Software Factory provides systems metrics and service metrics for Nodepool and Zuul. The following diagram describes components used to provide metrics.

../_images/architecture.svg

When you activate metrics on your deployment, 3 services will be deployed:

  • Telegraf: a plugin-driven server agent for collecting and reporting metrics.. Metrics are collected on all nodes defined in the architecture file (/etc/software-factory/arch.yaml). An input plugin is configured to get statsd metrics from Zuul and Nodepool services.
  • Influxdb: a time series database for storing metrics.
  • Grafana: a platform for analytics and monitoring.

Deployment

These components are not deployed by default but can be activated by adding them in /etc/software-factory/arch.yaml.

You can deploy Grafana and Influxdb on different hosts if needed. Telegraf will be automatically deployed on all nodes defined in the arch.yaml file.

inventory:
   - name: managesf
     ip: 192.168.0.10
     roles:
       ...
       - influxdb
       - grafana

Then run sfconfig to deploy all components.

During the deployment, a database named telegraf will be created, configured to allow telegraf user to send data.

Influxdb database

Admin user can use Influx client to connect to Influxdb, only root user can get the password in secrets.yaml:

telegraf_passwd=$(awk '/telegraf_influxdb_password/ {print $2}' /var/lib/software-factory/bootstrap-data/secrets.yaml)
podman exec -it influxdb influx -ssl -host $(hostname) -username telegraf -password $telegraf_passwd -database telegraf
Connected to https://$influxdb_host:8086 version 1.8.6
InfluxDB shell version: 1.8.6

Note

If you do not have crt fiel, add -unsafeSsl option to influx command.

Note

InfluDB cli must be executes inside the InfluxDB container.

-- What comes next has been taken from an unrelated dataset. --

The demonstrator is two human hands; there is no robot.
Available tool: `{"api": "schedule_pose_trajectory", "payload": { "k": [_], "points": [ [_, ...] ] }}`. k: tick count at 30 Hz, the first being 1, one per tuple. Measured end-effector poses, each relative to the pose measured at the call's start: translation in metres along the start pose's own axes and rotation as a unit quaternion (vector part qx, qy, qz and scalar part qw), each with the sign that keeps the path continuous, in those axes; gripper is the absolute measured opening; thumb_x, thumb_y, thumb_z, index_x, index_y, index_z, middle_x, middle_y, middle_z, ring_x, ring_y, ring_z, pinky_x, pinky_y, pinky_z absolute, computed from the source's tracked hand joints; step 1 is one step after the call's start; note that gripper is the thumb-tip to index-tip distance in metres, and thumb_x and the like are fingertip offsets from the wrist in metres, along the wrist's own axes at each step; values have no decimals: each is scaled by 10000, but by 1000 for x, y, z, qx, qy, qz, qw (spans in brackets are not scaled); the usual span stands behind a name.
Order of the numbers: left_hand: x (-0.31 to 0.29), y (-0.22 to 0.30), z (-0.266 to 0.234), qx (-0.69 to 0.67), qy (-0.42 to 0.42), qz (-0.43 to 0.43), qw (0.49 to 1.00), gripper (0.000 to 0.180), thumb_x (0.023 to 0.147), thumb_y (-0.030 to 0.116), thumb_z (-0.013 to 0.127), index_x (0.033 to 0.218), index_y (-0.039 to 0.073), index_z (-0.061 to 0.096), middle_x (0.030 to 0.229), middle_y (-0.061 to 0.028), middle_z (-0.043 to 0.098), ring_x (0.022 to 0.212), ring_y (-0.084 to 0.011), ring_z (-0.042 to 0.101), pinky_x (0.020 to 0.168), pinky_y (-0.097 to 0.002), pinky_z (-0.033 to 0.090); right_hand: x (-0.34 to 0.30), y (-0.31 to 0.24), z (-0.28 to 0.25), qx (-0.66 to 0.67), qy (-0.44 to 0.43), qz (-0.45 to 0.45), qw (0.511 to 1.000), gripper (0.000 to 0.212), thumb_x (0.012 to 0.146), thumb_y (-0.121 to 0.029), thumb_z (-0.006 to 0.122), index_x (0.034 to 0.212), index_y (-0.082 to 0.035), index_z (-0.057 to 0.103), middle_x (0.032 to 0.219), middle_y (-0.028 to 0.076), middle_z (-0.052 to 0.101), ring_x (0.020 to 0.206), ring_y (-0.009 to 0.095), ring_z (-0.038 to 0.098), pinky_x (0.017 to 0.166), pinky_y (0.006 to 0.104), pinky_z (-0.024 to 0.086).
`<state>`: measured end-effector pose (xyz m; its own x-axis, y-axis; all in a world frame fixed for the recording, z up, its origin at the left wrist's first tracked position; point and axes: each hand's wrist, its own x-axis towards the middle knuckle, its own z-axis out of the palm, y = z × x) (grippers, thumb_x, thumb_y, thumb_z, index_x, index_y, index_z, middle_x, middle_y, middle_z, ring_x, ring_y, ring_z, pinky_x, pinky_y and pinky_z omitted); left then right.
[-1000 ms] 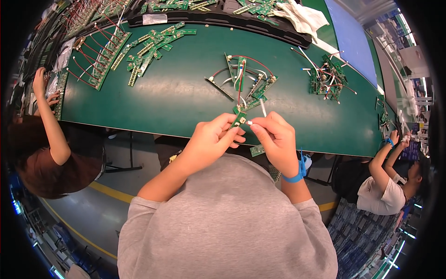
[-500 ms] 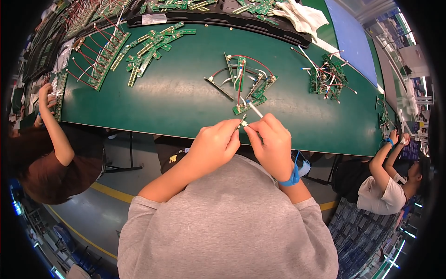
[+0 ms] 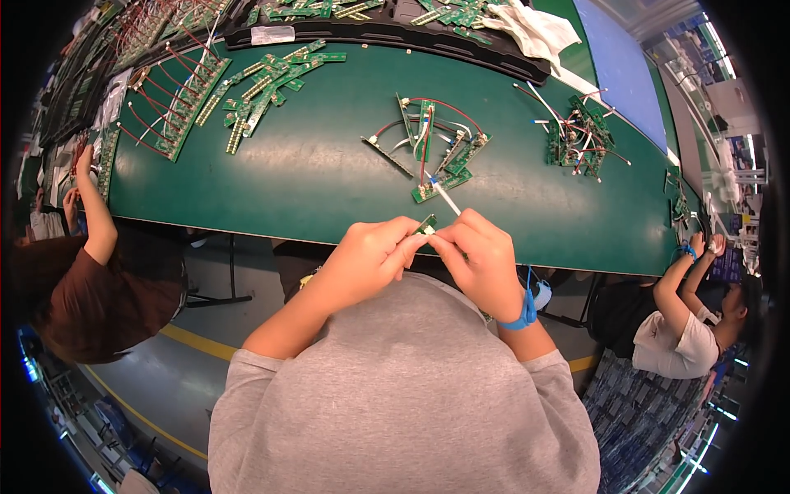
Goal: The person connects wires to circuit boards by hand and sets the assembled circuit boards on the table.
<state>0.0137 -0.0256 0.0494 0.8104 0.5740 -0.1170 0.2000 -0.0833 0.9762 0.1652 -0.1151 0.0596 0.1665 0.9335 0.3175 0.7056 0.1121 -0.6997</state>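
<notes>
My left hand (image 3: pixel 374 253) pinches a small green circuit board (image 3: pixel 425 223) between thumb and forefinger, just off the table's near edge. A white connector (image 3: pixel 429 231) shows at the board's lower edge. My right hand (image 3: pixel 481 253) is closed on a white flat cable (image 3: pixel 447 197), its fingertips meeting the left ones at this connector. The cable's blue-tipped far end points away, over a group of wired circuit boards (image 3: pixel 442 189) on the table. Fingers hide the cable's near end, so I cannot tell whether it sits in the connector.
Loose board strips (image 3: pixel 262 89) lie at the back left, beside a wired row of boards (image 3: pixel 191 107). A black tray (image 3: pixel 387 37) stands behind. At right lies a tangled pile of wired boards (image 3: pixel 583 140). Co-workers sit on both sides, one arm (image 3: pixel 99 214) at left.
The board has turned and shows more of its green face. My fingertips have drawn together, and the cable's blue-tipped end has swung left. The left co-worker's hands have moved.
</notes>
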Motion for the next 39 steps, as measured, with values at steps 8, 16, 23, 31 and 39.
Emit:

For more information about influx command go to the official cli documentation

Explore Telegraf database

  • list available databases.
> show databases
name: databases
name
----
telegraf
  • connect to a database
> use telegraf
Using database telegraf

Note

To connect directly to a database using influx cli add -database <database name> option.

  • list measurements and series
> show measurements limit 5
name: measurements
name
----
zuul.all_jobs
zuul.event.gerrit.gerrit.ref-updated
zuul.event.gerrit.ref-updated
zuul.executor.managesf_sftests_com.builds
zuul.executor.managesf_sftests_com.load_average
  • Query data

Influx queries are similar to sql syntax, called InfluxQL, it’s fully explained on the official InfluxQL documentation.

> select * from "zuul.all_jobs"
name: zuul.all_jobs
time                value
----                -----
1645615050000000000 1

> select * from "zuul.tenant.local.pipeline.check.total_changes" limit 1
name: zuul.tenant.local.pipeline.check.total_changes
time                host                 metric_type value
----                ----                 ----------- -----
1518019090000000000 managesf.sftests.com counter     1

Dashboards access

At Software Factory main page, there is the Grafana icon, click on it to access Grafana’s dashboard:

../_images/grafana_dashboard1.png

By default, all dashboards are read only. Only the admin user can add or modify a dashboard.

Allow users to manage dashboards

To allow user to manage dashboards, the admin needs to change the user role in the user role panel (screenshot). Set the role to Editor to allow user to manage dashboards.

../_images/grafana_users.png

Default dashboards

Software Factory comes with default dashboards for system, Zuul and Nodepool providers. These dashboards are automatically generated and can’t be modified by admin or users. You can use the metrics directory within the config repository to add user’s defined dashboards. These dashboards are generated from yaml files using grafyaml. You can find some documentation to add custom dashboards on the user documentation.